4.5. De Raad is - gelet op het totaalbeeld van de juridische, economische en sociale factoren dat uit de beschikbare gedingstukken naar voren komt - evenals de rechtbank van oordeel dat de binding van appellante met Nederland op de in geding zijnde peildata zodanig zwak was dat op grond daarvan niet kan worden gezegd dat het middelpunt van haar maatschappelijk leven toen al in Nederland lag. De Raad verwijst naar hetgeen de rechtbank hieromtrent heeft overwogen, waarin hij zich kan vinden. Dit leidt tot de conclusie dat de Svb bij het besluit op bezwaar terecht heeft geweigerd om met ingang van een eerder tijdvak dan het eerste kwartaal van 2006 kinderbijslag toe te kennen op de grond dat appellante ten tijde van belang niet verzekerd was. Gelet hierop laat de Raad in het midden of er in de onderhavige zaak sprake is van een bijzonder geval in de zin van artikel 14, derde lid, van de AKW. Nu appellante voorafgaande aan het eerste kwartaal van 2006 niet verzekerd was voor de AKW, heeft zij immers reeds om die reden geen recht op kinderbijslag over de betrokken tijdvakken.
5. Gelet op het vorenstaande slaagt het hoger beroep van appellante niet. De aangevallen uitspraak zal daarom worden bevestigd.

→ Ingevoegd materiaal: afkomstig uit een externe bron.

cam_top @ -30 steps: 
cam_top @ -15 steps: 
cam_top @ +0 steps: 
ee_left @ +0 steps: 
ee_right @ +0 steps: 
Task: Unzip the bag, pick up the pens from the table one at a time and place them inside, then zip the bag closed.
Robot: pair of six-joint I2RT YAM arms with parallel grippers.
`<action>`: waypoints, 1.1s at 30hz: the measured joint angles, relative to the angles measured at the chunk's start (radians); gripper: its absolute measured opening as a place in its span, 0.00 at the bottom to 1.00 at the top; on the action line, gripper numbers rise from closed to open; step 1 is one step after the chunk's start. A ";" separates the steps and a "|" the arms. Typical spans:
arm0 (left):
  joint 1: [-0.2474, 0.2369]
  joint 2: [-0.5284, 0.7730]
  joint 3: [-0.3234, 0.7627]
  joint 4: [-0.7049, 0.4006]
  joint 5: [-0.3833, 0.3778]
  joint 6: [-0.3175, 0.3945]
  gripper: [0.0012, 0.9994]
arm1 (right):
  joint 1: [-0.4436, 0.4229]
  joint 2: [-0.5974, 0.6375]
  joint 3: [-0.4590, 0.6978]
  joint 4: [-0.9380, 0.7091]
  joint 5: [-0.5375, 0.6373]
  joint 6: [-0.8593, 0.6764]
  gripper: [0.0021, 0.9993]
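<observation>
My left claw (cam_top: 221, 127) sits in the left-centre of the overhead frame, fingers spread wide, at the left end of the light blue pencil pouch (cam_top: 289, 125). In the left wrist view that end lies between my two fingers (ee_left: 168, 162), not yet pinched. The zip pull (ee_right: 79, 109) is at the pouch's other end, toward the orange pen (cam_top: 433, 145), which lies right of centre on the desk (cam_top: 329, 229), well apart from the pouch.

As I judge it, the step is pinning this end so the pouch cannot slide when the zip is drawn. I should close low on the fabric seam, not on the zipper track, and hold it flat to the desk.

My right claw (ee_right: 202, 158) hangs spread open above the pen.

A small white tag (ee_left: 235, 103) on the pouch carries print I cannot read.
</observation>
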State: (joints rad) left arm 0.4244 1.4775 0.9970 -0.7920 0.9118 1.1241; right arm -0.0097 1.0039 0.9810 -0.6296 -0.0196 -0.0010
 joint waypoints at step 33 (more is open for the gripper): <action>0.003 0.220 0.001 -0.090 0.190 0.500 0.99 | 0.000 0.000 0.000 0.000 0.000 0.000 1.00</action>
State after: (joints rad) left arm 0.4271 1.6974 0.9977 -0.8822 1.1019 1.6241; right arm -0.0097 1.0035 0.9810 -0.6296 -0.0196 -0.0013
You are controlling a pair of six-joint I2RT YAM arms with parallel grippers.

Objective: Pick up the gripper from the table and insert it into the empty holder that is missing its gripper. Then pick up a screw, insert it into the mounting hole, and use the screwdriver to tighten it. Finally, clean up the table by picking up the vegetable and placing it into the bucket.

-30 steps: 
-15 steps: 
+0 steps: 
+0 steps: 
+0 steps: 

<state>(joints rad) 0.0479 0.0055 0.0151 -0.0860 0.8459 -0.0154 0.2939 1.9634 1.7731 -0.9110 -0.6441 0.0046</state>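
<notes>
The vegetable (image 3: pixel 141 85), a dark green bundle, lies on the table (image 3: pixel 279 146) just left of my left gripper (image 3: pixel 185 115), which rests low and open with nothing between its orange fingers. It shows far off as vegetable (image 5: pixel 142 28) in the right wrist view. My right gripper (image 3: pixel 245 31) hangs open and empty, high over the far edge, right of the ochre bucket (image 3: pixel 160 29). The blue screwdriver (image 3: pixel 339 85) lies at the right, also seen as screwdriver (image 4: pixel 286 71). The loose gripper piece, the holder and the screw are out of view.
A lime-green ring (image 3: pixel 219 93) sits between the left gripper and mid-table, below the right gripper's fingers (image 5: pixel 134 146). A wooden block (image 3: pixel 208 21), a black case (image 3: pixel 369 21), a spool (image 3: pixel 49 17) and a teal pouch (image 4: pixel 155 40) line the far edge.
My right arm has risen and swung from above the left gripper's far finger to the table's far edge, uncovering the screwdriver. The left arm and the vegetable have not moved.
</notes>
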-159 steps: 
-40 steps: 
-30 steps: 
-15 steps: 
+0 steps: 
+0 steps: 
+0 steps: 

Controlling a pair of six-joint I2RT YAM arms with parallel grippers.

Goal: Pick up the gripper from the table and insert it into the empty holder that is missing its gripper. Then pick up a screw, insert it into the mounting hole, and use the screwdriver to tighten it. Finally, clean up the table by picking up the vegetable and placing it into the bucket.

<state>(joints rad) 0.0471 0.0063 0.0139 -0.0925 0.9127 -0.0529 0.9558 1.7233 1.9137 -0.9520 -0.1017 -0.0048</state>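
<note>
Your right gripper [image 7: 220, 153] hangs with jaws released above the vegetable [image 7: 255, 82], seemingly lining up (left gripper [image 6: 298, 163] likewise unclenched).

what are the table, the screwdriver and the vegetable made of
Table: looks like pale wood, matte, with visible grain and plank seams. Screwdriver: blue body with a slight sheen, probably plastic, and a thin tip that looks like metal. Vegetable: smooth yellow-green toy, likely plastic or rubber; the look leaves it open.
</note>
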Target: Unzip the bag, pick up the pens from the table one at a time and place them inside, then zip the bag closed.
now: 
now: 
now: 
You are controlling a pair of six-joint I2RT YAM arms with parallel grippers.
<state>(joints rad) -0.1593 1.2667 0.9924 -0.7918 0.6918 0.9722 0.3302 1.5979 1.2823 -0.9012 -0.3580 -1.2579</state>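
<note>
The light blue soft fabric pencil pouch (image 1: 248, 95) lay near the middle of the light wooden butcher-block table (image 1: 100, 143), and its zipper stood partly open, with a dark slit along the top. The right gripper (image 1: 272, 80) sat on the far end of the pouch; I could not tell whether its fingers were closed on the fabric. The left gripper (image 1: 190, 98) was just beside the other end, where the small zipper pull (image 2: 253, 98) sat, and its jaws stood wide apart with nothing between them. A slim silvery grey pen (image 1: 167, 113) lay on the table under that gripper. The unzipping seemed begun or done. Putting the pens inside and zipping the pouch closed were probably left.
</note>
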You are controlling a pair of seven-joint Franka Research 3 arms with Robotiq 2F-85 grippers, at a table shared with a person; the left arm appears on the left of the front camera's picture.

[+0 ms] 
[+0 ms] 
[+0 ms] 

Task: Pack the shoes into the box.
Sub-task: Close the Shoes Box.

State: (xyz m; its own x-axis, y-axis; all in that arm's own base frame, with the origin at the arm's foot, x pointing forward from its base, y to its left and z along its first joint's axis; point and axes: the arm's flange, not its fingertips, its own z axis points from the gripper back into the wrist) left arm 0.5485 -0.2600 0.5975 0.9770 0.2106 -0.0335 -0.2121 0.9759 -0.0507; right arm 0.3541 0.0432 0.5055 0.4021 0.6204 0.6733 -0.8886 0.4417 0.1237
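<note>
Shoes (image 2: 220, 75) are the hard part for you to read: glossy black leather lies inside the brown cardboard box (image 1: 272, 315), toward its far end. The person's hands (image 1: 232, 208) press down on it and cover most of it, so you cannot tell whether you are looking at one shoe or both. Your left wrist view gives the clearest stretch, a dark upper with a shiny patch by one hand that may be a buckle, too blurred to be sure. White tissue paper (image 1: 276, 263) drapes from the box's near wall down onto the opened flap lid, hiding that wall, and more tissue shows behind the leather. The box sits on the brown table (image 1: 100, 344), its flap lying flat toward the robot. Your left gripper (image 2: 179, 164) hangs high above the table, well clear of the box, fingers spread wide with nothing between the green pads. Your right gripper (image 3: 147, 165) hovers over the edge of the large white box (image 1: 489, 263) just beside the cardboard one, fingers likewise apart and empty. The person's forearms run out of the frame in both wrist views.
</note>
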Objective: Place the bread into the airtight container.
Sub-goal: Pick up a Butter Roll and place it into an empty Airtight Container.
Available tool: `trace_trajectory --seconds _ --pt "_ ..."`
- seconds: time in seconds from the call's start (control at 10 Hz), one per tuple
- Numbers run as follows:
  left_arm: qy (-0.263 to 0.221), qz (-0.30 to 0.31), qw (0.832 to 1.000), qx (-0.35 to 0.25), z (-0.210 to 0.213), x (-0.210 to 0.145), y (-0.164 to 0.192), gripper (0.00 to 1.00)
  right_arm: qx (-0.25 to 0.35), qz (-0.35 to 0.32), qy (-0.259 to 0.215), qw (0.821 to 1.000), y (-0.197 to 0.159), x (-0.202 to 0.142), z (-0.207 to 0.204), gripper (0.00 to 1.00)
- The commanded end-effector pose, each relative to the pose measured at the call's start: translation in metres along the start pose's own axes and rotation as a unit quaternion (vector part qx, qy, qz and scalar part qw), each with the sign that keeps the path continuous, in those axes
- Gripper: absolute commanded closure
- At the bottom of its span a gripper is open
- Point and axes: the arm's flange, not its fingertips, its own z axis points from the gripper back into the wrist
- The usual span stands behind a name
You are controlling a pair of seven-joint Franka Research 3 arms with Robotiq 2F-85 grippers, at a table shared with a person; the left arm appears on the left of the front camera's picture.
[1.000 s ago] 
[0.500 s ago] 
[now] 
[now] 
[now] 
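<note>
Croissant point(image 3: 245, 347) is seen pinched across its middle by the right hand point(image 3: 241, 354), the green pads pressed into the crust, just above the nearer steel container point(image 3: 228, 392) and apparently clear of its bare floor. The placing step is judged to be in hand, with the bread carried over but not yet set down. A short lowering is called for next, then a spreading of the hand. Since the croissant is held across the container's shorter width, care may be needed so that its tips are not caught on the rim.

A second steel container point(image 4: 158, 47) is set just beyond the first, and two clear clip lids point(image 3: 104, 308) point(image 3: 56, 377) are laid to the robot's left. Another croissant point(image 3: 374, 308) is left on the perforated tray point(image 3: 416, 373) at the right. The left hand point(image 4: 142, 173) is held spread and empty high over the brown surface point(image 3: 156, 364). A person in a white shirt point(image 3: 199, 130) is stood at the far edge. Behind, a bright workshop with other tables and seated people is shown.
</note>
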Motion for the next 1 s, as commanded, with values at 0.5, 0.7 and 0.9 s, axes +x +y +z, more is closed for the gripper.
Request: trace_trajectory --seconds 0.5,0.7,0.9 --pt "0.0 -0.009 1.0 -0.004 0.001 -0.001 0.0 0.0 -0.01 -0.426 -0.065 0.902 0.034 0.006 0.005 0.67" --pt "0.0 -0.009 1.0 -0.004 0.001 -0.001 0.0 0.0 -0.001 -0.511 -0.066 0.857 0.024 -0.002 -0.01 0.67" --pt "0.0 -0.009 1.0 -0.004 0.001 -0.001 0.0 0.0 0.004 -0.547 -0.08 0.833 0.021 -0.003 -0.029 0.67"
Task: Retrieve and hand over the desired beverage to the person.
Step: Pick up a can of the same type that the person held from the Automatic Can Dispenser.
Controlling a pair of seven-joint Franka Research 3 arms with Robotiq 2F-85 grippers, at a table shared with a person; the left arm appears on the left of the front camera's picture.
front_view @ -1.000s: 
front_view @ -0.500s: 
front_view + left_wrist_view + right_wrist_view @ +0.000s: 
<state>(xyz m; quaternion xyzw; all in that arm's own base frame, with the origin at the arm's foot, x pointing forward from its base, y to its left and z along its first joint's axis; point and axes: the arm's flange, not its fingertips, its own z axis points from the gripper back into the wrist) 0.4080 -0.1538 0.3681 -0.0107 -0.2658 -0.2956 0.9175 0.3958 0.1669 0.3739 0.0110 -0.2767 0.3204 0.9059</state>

6. De Raad ziet geen aanleiding voor een proceskostenveroordeling.
III. BESLISSING
De Centrale Raad van Beroep;
Recht doende:
Bevestigt de aangevallen uitspraak.
Deze uitspraak is gedaan door M.M. van der Kade als voorzitter en H.J. Simon en H.J. de Mooij als leden, in tegenwoordigheid van W. Altenaar als griffier. De beslissing is uitgesproken in het openbaar op 12 november 2009.
(get.) M.M. van der Kade.
(get.) W. Altenaar.
Tegen deze uitspraak kunnen partijen binnen zes weken na de datum van verzending beroep in cassatie instellen bij de Hoge Raad der Nederlanden (Postbus 20303, 2500 EH ’s-Gravenhage) ter zake van schending of verkeerde toepassing van bepalingen inzake het begrip ingezetene.